• **ACTION ITEM**:
Where an image appears, leave it out; otherwise repeat the data exactly.

• **STORED DATA**:
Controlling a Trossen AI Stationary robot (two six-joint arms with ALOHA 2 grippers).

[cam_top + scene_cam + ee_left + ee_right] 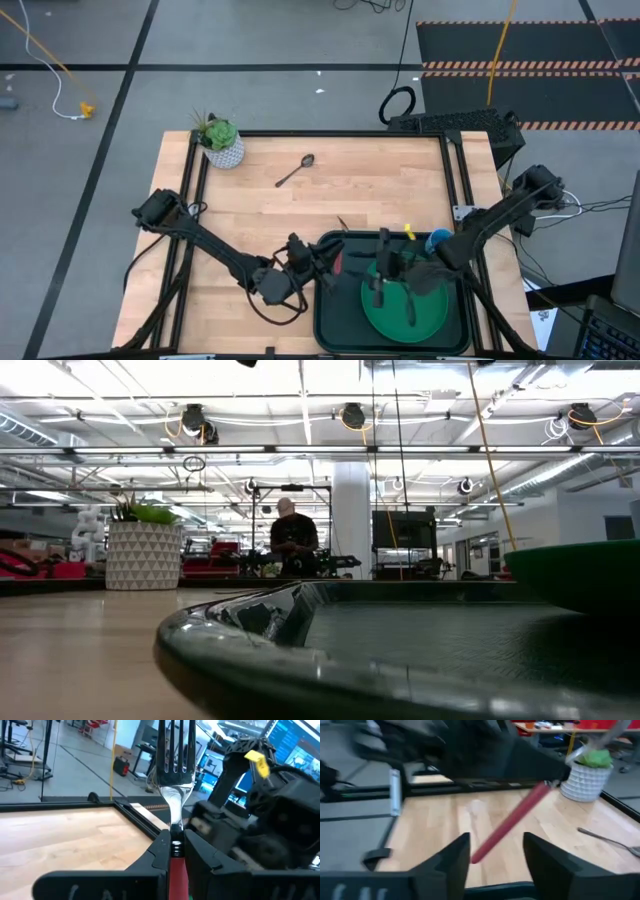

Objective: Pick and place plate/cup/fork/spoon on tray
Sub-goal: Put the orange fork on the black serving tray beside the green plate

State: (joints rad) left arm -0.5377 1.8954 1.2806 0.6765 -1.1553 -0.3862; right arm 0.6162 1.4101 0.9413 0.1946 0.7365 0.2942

• **RESULT OF THE EXERCISE**:
Controlling a Trossen AI Stationary robot (two six-joint arms with ALOHA 2 grippers).

[cam_top + scene_cam + ee_left + ee_right] 

Objective: Pick and place plate/cup/fork/spoon on tray
Sub-goal: Put the orange fork on the black serving tray beside the green plate

State: (joints rad) left arm -0.5377 1.8954 1.2806 0.6765 -1.1553 -0.3862; right arm 0.6162 1.4101 0.9413 0.1946 0.7365 0.2942

That finishes the exercise, with nothing more to add.